Minor side effects of GHB have been seen for the first few days in a number of patients which consisted of a 'thick head', ocular discomfort, and other apparent hangover effects, but these were rare after one week.... The main disadvantage at present is its [GHB] short duration of action." (10) (Hardly a sign of "severe neurotoxicity a la chin and colleagues!)

In a 1985 report on treatin g 30 patients with narcolepsy, Scharf and co-workers specifically emphasize the toxicity and side effects of standard drugs used to treat narcolepsy (amphetamines, Ritalin, and tricyclic anti-depressants) .

They note that in contrast Our results confirm those of previous clinical studies of GHB, namely, that it is a safe, non-toxic substance...." (11). And in a 1986 review of 48 patients who took GHB for 6 months to 9 years as a narcolepsy treatment, Mamelak, Scharf and Woods report that: "Few adverse effects have been observed. All patients have been followed with serial liver, renal, and blood studies, periodic chest X-rays, and electrocardiograms; no abnormalities have been noted.

On the first few nights of treatment with GHB, two patients had enuresis [bed-wetting].... Patients who resist the sleep-inducing properties of the drug may become confused and emotionally [upset]...." (12).

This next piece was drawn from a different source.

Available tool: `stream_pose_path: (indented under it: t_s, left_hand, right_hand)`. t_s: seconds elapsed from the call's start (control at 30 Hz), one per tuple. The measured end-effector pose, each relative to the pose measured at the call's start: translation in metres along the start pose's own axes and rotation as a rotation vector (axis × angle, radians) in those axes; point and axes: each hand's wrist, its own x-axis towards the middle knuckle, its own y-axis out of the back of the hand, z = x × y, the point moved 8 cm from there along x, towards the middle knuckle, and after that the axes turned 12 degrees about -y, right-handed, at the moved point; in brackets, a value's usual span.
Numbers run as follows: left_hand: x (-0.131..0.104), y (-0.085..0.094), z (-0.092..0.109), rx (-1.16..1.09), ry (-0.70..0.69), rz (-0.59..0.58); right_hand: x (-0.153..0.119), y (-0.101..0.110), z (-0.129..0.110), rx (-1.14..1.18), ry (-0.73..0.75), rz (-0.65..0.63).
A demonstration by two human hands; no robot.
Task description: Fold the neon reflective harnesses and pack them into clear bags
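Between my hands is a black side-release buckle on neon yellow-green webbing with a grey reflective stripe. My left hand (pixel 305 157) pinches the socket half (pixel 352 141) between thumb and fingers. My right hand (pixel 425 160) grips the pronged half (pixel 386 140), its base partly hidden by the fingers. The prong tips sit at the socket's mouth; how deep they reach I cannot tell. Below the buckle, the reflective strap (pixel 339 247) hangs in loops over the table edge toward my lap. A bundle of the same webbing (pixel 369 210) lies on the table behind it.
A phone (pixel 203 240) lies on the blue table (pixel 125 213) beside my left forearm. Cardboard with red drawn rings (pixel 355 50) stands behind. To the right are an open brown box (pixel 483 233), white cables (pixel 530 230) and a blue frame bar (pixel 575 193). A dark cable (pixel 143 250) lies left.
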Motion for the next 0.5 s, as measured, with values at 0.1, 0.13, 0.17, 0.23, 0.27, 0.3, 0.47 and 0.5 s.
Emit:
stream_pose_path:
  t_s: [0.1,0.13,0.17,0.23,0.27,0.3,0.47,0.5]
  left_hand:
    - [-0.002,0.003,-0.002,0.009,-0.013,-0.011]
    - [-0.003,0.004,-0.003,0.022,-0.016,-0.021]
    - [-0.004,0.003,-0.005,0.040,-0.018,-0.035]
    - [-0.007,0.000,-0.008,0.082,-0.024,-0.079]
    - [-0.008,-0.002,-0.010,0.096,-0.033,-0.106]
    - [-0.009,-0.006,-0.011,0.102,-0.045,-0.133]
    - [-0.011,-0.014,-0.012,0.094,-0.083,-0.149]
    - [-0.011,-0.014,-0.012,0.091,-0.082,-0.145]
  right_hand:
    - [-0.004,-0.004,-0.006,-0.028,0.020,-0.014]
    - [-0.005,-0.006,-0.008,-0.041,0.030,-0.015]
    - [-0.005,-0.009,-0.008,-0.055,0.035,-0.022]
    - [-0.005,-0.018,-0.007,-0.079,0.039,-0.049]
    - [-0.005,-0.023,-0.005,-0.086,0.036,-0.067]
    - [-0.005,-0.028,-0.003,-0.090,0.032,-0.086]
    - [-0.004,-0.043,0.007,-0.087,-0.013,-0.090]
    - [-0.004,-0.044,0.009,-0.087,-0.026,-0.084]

In their 1989 double-blind study on GHB to treat narcolepsy, Scrima et al note: "The total number of adverse reactions [primarily upset stomach, muscle weakness, urinary urgency and dizziness] reported during GHB treatment was less than during the placebo treatment [!].... No patient discontinued participation in the study because of side effects. The blood test results... indicated that GHB did not cause hypokalemia [low blood potassium] or other marked changes in blood chemistry." (13).

And in their 1990 paper on GHB use with narcoleptics, Scrima et al remark: "GHB is a more appealing treatment for narcolepsy patients than other alternative treatments.... GHB has been found to cause only minor side effects that usually occur only during the first few days of treatment." (14).

In this remarkable paper integrating masses of GHB study data, Mamelak makes observations that clearly cast doubt on any claim that GHB is a 'severe neurotoxin'. "In man, oral or intravenous doses greater than 50mg/kg [=3.5g for a 70kg/154 pound person] produce anaesthesia.... The drug is rapidly metabolized and the central [nervous system] effects of an intravenous dose of 60-70mg/kg run their course in about 2 hours.... In the rat... 600mg/kg [=42g for a 70kg person]... produces a reversible continuum of EEG changes... Complete recovery occurs about 2 hours after the drug has been given.... As much as 1000mg/kg [=70g for a 70kg person] have been given to monkeys without harmful effects.... As has been demonstrated in other circumstances, GHB appears to promote survival under hypoxic [low oxygen] conditions." (4). Does that sound like any 'severe neurotoxins' you know?